How to complete this task:
All of the data goes into your copy exactly as written. Images do not.

Data excerpts
------------------------------------
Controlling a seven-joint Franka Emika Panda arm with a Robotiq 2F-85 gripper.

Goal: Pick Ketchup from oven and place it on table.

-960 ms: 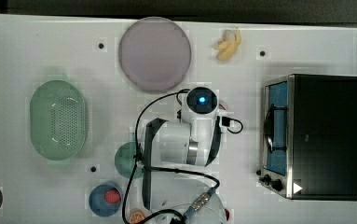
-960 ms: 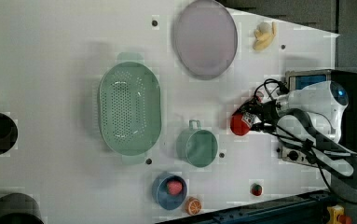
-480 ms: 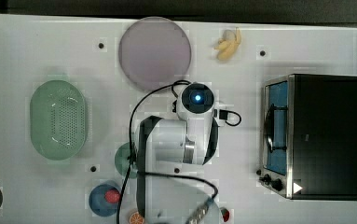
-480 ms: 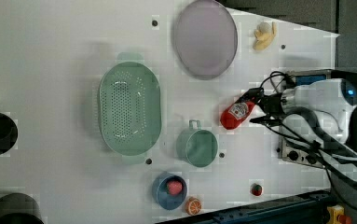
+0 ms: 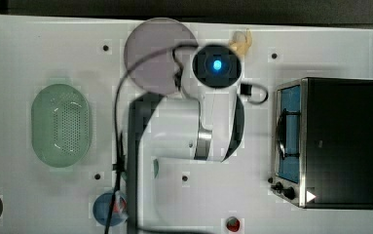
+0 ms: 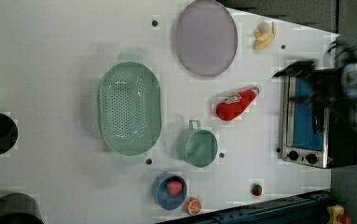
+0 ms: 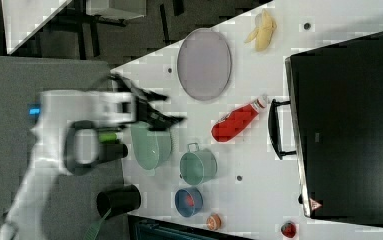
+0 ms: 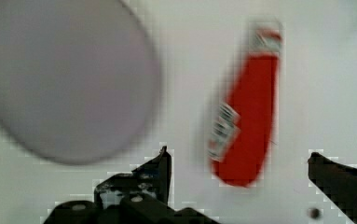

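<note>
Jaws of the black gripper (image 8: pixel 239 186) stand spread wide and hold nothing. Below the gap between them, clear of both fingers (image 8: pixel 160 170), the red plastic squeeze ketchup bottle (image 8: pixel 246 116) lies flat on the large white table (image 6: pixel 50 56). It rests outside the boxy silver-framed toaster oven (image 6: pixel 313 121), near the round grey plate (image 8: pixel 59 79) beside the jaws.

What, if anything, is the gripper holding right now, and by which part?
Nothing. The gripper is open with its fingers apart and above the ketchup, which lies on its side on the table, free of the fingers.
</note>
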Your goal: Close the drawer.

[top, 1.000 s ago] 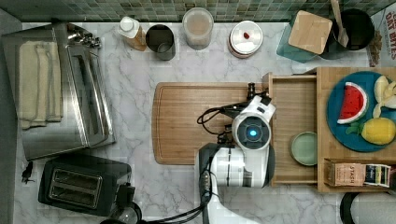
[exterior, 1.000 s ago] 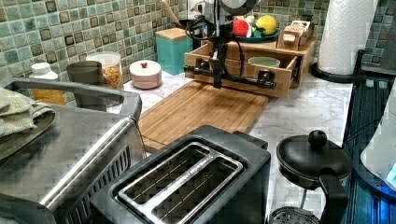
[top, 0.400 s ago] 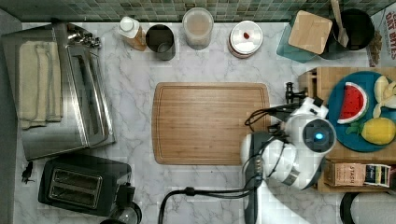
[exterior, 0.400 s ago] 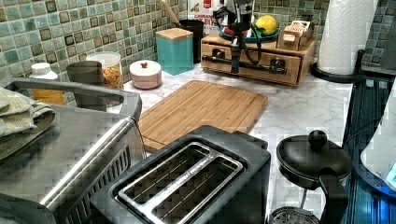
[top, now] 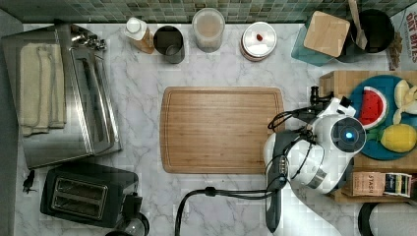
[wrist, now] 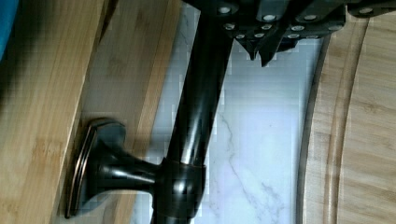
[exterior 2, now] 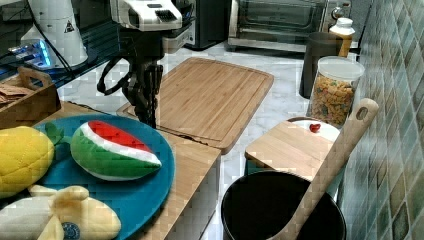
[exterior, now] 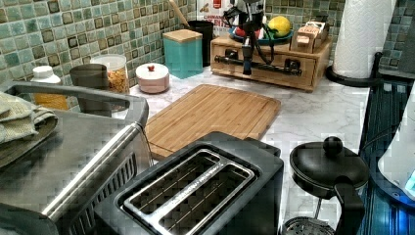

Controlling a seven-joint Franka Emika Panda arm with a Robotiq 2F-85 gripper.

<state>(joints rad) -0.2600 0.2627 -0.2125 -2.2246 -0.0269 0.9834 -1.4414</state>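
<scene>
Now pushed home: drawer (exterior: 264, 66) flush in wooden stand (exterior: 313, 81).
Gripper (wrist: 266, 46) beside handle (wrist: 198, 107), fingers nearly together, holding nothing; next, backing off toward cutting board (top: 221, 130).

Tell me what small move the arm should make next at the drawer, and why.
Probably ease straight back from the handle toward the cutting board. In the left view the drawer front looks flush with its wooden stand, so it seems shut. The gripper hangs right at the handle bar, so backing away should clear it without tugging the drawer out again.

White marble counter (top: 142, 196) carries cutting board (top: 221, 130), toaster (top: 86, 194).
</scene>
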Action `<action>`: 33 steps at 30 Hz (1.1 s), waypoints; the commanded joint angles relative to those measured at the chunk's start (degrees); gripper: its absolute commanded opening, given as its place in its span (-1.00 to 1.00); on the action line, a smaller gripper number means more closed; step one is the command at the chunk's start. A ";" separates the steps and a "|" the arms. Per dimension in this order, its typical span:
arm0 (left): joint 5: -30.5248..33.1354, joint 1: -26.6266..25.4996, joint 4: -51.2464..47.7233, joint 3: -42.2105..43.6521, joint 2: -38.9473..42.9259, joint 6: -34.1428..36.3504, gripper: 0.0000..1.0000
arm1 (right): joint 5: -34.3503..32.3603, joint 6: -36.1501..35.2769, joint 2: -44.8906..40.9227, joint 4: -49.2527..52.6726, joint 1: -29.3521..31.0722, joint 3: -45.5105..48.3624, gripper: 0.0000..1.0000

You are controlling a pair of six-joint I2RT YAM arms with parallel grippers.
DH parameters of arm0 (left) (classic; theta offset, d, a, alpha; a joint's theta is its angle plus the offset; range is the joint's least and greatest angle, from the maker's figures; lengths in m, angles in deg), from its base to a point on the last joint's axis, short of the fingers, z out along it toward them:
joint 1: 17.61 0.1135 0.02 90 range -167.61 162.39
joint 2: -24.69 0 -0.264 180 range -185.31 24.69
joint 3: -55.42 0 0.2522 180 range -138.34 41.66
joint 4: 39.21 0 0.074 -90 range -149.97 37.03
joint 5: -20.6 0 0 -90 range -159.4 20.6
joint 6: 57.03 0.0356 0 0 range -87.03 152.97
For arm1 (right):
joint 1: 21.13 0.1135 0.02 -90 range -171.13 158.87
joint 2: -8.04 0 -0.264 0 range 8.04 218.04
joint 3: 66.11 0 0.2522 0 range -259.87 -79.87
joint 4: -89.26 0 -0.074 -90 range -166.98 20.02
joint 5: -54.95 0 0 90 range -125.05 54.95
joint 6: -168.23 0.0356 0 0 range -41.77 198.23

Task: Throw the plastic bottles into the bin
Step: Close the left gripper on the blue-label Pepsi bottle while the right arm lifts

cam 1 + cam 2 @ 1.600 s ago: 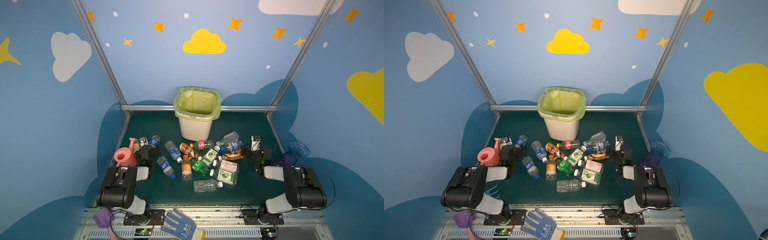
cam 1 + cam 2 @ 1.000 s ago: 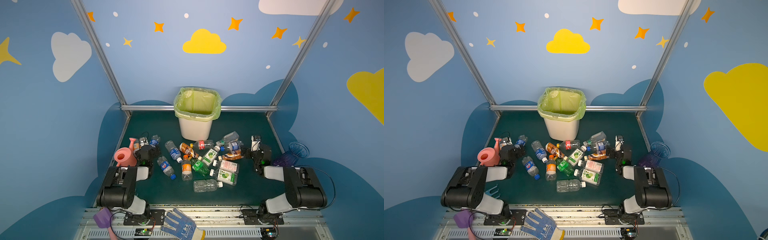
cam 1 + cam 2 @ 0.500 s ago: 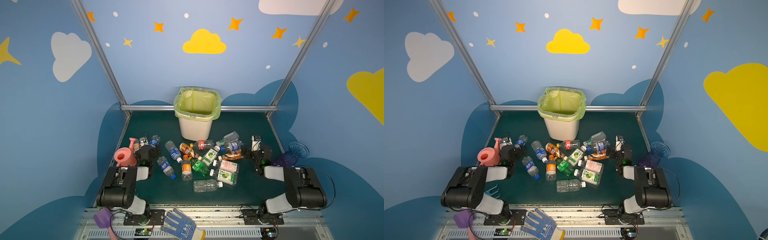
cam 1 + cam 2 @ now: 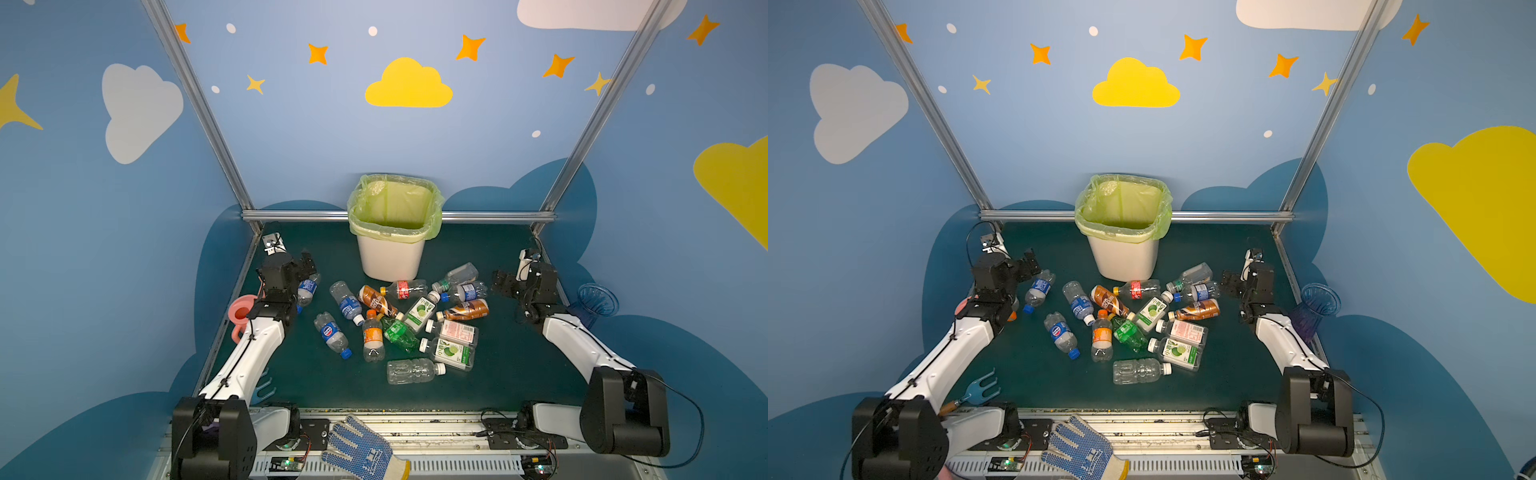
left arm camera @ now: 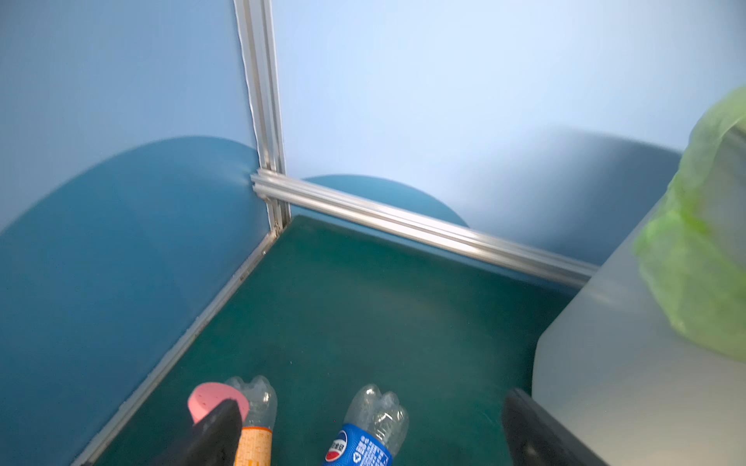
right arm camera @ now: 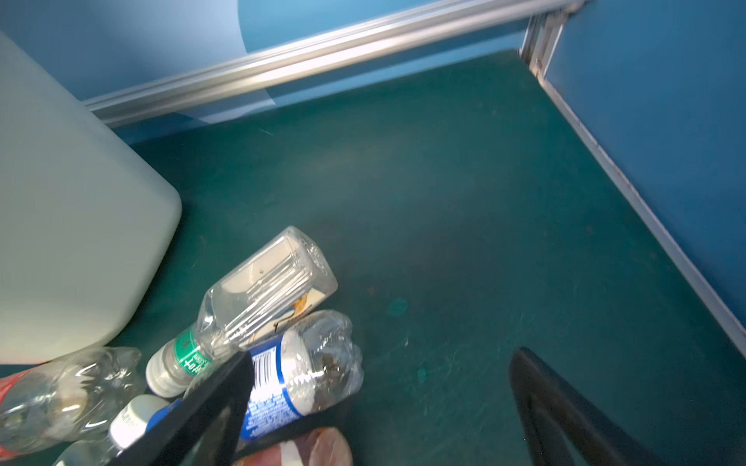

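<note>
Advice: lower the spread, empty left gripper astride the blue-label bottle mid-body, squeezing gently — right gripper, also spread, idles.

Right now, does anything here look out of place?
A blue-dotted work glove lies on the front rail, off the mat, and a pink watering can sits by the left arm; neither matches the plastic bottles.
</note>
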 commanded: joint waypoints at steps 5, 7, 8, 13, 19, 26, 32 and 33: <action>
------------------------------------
Problem solution:
Controlling a seven-joint Franka Emika Panda arm with a Robotiq 2F-85 gripper.

Goal: Pick Ketchup from oven and place it on table.

-960 ms: 
-960 ms: 
-480 ms: 
-480 ms: 
+0 ms: 
+0 ms: 
+0 ms: 
+0 ms: 

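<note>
Jaws of the black gripper (image 8: pixel 239 186) stand spread wide and hold nothing. Below the gap between them, clear of both fingers (image 8: pixel 160 170), the red plastic squeeze ketchup bottle (image 8: pixel 246 116) lies flat on the large white table (image 6: pixel 50 56). It rests outside the boxy silver-framed toaster oven (image 6: pixel 313 121), near the round grey plate (image 8: pixel 59 79) beside the jaws.

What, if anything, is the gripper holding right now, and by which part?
Nothing. The gripper is open with its fingers apart and above the ketchup, which lies on its side on the table, free of the fingers.
</note>
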Your goal: Close the drawer.

[top, 1.000 s ago] 
[exterior, 1.000 s ago] 
[top, 0.400 s ago] 
[exterior, 0.400 s ago] 
[top, now] 
[wrist, now] 
[exterior 2, now] 
[exterior, now] 

Controlling a seven-joint Franka Emika Panda arm with a Robotiq 2F-85 gripper.

<state>(joints rad) -0.2600 0.2627 -0.2125 -2.2246 -0.0269 0.9834 -1.4414</state>
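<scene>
Now pushed home: drawer (exterior: 264, 66) flush in wooden stand (exterior: 313, 81).
Gripper (wrist: 266, 46) beside handle (wrist: 198, 107), fingers nearly together, holding nothing; next, backing off toward cutting board (top: 221, 130).

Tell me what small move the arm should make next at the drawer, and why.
Probably ease straight back from the handle toward the cutting board. In the left view the drawer front looks flush with its wooden stand, so it seems shut. The gripper hangs right at the handle bar, so backing away should clear it without tugging the drawer out again.

White marble counter (top: 142, 196) carries cutting board (top: 221, 130), toaster (top: 86, 194).
</scene>
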Action `<action>`: 33 steps at 30 Hz (1.1 s), waypoints; the commanded joint angles relative to those measured at the chunk's start (degrees); gripper: its absolute commanded opening, given as its place in its span (-1.00 to 1.00); on the action line, a smaller gripper number means more closed; step one is the command at the chunk's start. A ";" separates the steps and a "|" the arms. Per dimension in this order, its typical span:
arm0 (left): joint 5: -30.5248..33.1354, joint 1: -26.6266..25.4996, joint 4: -51.2464..47.7233, joint 3: -42.2105..43.6521, joint 2: -38.9473..42.9259, joint 6: -34.1428..36.3504, gripper: 0.0000..1.0000
arm1 (right): joint 5: -34.3503..32.3603, joint 6: -36.1501..35.2769, joint 2: -44.8906..40.9227, joint 4: -49.2527..52.6726, joint 1: -29.3521..31.0722, joint 3: -45.5105..48.3624, gripper: 0.0000..1.0000

You are controlling a pair of six-joint I2RT YAM arms with parallel grippers.
DH parameters of arm0 (left) (classic; theta offset, d, a, alpha; a joint's theta is its angle plus the offset; range is the joint's least and greatest angle, from the maker's figures; lengths in m, angles in deg), from its base to a point on the last joint's axis, short of the fingers, z out along it toward them:
joint 1: 17.61 0.1135 0.02 90 range -167.61 162.39
joint 2: -24.69 0 -0.264 180 range -185.31 24.69
joint 3: -55.42 0 0.2522 180 range -138.34 41.66
joint 4: 39.21 0 0.074 -90 range -149.97 37.03
joint 5: -20.6 0 0 -90 range -159.4 20.6
joint 6: 57.03 0.0356 0 0 range -87.03 152.97
For arm1 (right):
joint 1: 21.13 0.1135 0.02 -90 range -171.13 158.87
joint 2: -8.04 0 -0.264 0 range 8.04 218.04
joint 3: 66.11 0 0.2522 0 range -259.87 -79.87
joint 4: -89.26 0 -0.074 -90 range -166.98 20.02
joint 5: -54.95 0 0 90 range -125.05 54.95
joint 6: -168.23 0.0356 0 0 range -41.77 198.23

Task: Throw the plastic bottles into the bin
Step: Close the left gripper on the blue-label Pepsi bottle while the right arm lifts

cam 1 + cam 2 @ 1.600 s ago: 
cam 1 + cam 2 @ 1.000 s ago: 
cam 1 + cam 2 @ 0.500 s ago: 
cam 1 + cam 2 @ now: 
left arm camera @ now: 
right arm camera @ now: 

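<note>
Advice: lower the spread, empty left gripper astride the blue-label bottle mid-body, squeezing gently — right gripper, also spread, idles.

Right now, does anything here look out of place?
A blue-dotted work glove lies on the front rail, off the mat, and a pink watering can sits by the left arm; neither matches the plastic bottles.
</note>
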 commanded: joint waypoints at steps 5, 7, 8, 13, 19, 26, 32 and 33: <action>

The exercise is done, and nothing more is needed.